When you reach the line containing "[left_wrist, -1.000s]", begin reproducing the material exactly, stop after the line containing "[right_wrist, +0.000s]", and leave out any pictures along the way.

:: Exercise inputs ::
• • • •

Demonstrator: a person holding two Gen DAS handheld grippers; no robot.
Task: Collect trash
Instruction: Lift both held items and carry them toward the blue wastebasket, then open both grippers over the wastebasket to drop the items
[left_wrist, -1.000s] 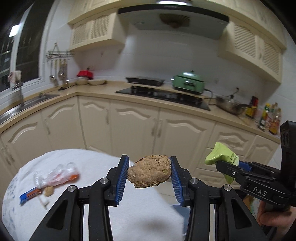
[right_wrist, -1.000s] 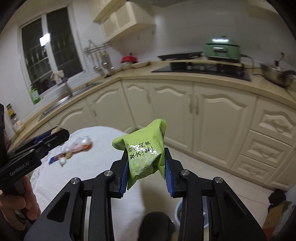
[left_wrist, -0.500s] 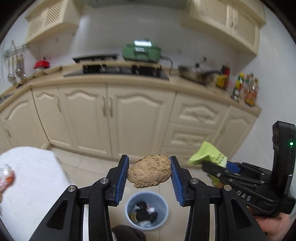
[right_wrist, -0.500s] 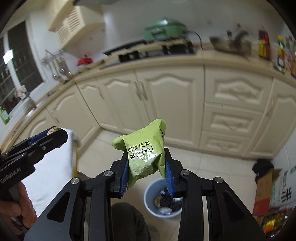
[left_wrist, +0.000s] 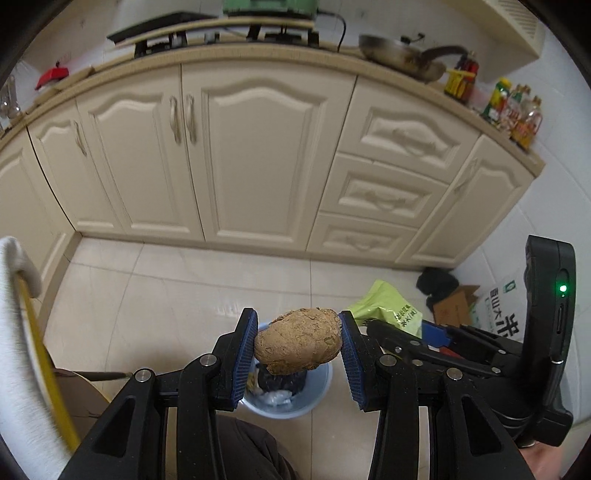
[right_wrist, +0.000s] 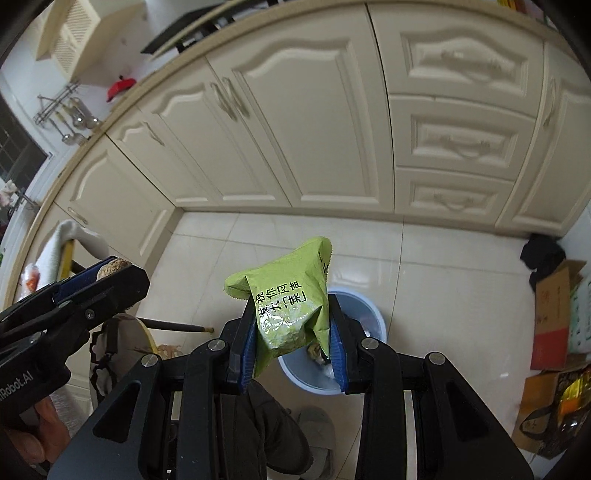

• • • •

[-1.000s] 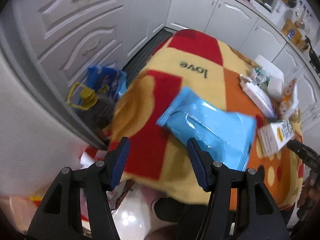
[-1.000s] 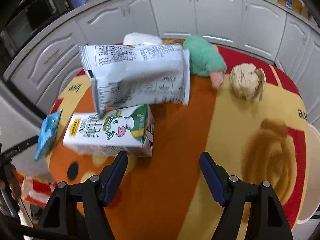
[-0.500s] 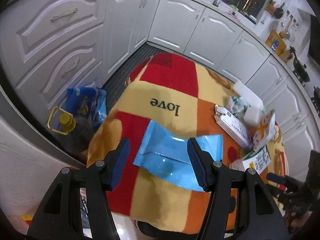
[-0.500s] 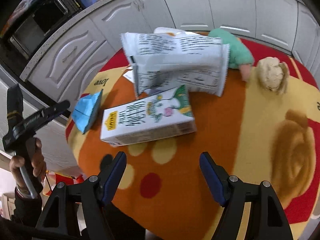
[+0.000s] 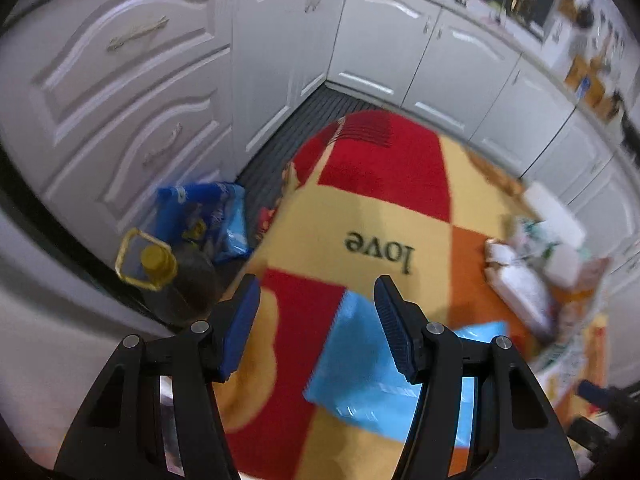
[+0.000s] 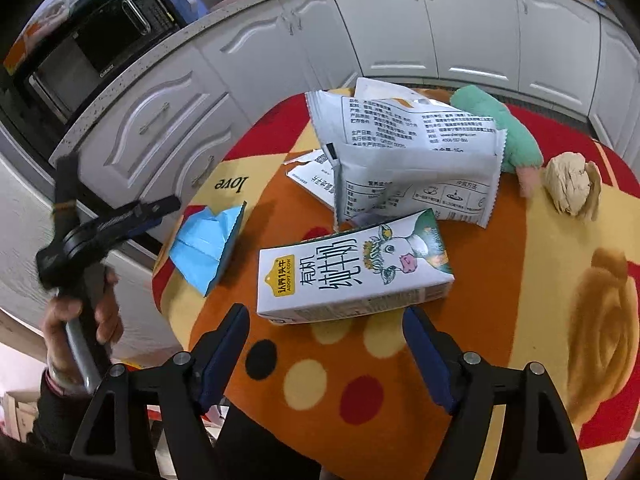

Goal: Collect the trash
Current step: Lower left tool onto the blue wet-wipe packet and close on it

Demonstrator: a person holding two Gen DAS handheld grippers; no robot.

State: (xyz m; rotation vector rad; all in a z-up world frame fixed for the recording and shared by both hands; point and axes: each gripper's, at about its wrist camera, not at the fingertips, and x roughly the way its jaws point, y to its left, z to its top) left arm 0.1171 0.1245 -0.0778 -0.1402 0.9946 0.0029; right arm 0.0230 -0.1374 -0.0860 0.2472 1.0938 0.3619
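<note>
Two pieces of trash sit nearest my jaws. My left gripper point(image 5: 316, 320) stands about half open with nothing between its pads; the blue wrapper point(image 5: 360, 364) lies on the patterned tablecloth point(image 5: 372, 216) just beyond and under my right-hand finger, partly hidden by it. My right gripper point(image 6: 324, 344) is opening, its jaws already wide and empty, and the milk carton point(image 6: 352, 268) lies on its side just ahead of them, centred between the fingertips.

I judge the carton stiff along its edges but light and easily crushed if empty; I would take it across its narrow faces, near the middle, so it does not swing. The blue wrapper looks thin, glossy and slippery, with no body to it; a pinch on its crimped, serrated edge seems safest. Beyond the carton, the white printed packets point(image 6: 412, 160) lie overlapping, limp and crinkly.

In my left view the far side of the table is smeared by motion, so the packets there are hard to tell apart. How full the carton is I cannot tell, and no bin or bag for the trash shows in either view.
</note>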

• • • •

:: Result of the task ::
[left_wrist, -1.000s] 
[right_wrist, -1.000s] 
[left_wrist, -0.500s] 
[right_wrist, -0.500s] 
[left_wrist, +0.000s] 
[right_wrist, +0.000s] 

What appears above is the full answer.